Los futuros del petróleo en Estados Unidos cayeron este martes más de 2% por una ola de ventas hasta los u$s 83,91 por barril, ante el fin de una huelga en Noruega que amenazaba con paralizar su producción de crudo y por una caída en las importaciones chinas del combustible en junio.

Las leyes noruegas permiten al Gobierno obligar a los operarios a volver a sus puestos de trabajo para proteger a la industria de la que depende gran parte de la economía del país. "La intervención (del Gobierno noruego) significa que se logró evitar una importante interrupción de suministros", escribió Olivier Jakob, de Petromatrix, en una nota.

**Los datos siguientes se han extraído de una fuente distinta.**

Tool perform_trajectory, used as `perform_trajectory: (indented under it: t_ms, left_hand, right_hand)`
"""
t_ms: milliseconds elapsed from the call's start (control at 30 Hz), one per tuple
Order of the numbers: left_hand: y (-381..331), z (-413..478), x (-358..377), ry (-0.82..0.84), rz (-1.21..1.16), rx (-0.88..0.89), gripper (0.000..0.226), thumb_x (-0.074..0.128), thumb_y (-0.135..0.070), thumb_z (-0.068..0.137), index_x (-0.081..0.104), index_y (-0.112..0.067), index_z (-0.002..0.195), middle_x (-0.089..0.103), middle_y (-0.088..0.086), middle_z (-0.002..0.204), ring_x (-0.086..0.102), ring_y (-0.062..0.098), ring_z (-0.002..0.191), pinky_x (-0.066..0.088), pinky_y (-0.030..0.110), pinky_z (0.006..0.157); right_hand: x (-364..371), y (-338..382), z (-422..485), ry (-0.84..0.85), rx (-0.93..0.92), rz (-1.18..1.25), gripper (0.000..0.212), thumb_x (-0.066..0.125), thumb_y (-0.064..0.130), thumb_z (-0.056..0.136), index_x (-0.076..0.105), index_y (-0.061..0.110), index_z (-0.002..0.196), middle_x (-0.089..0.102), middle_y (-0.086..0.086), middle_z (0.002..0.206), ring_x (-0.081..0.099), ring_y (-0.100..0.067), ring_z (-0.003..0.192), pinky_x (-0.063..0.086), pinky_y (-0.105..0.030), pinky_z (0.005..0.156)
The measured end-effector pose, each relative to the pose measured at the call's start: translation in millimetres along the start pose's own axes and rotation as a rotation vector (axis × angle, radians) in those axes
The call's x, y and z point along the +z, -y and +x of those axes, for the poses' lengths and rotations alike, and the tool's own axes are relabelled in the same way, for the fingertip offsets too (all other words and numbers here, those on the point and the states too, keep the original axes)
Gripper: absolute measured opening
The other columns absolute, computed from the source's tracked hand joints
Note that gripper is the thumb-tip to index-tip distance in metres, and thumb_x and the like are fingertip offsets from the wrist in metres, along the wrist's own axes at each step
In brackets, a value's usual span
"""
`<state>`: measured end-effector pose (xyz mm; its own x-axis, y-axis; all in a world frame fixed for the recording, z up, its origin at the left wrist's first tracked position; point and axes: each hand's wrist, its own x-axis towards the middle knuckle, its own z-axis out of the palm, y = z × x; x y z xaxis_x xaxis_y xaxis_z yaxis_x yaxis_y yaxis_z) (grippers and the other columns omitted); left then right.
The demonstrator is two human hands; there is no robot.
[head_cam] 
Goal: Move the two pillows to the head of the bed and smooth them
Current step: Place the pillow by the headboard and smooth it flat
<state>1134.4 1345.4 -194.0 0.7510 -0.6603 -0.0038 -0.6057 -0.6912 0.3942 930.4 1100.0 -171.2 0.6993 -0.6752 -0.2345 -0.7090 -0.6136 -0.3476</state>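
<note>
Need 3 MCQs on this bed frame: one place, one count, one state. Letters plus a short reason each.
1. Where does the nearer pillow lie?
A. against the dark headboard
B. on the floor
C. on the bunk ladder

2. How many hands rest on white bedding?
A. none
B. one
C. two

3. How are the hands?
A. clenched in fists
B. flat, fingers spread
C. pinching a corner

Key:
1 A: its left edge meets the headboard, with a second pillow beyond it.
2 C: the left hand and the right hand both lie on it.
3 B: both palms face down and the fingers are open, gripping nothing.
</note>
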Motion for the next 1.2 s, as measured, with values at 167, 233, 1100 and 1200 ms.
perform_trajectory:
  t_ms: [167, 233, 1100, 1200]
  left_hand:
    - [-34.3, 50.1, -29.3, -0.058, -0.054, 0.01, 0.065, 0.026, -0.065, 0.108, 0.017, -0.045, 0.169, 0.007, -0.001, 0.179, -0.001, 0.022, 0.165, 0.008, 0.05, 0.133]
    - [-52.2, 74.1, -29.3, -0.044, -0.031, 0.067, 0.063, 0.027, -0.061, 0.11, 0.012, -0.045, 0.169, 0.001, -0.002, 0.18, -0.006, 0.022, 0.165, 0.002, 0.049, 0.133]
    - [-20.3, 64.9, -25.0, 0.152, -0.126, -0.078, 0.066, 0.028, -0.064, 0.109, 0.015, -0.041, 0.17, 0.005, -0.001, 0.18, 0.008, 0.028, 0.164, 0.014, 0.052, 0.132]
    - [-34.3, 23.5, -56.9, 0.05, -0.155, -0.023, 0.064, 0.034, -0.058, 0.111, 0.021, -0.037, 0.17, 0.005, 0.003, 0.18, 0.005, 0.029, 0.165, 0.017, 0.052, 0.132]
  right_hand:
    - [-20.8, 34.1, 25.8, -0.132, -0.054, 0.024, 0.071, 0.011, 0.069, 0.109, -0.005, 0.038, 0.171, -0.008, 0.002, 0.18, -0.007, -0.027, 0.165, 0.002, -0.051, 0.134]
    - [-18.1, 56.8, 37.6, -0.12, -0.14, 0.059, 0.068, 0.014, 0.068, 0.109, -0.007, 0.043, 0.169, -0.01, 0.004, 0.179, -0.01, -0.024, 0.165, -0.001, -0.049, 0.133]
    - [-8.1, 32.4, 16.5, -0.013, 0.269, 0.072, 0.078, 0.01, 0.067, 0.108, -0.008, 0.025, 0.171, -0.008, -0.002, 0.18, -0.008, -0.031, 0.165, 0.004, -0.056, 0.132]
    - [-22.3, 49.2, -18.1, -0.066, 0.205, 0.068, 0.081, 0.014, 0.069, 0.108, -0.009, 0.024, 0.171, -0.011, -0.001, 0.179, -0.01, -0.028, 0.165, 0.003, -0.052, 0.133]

Las importaciones del segundo mayor consumidor mundial de petróleo, China, cayeron en junio a 5,29 millones, el menor nivel diario este año y estuvieron un 12% por debajo de un récord de 6,0 millones en mayo, aunque, en una base interanual, las importaciones subieron un 10,3%.

China representó más de la mitad del crecimiento de la demanda mundial de petróleo el año pasado. Se espera que China difunda su dato del Producto Bruto Interno esta semana, que podría mostrar su expansión más débil en tres años. Si se confirma, el Gobierno podría lanzar medidas para impulsar la economía, lo que podría ayudar al petróleo.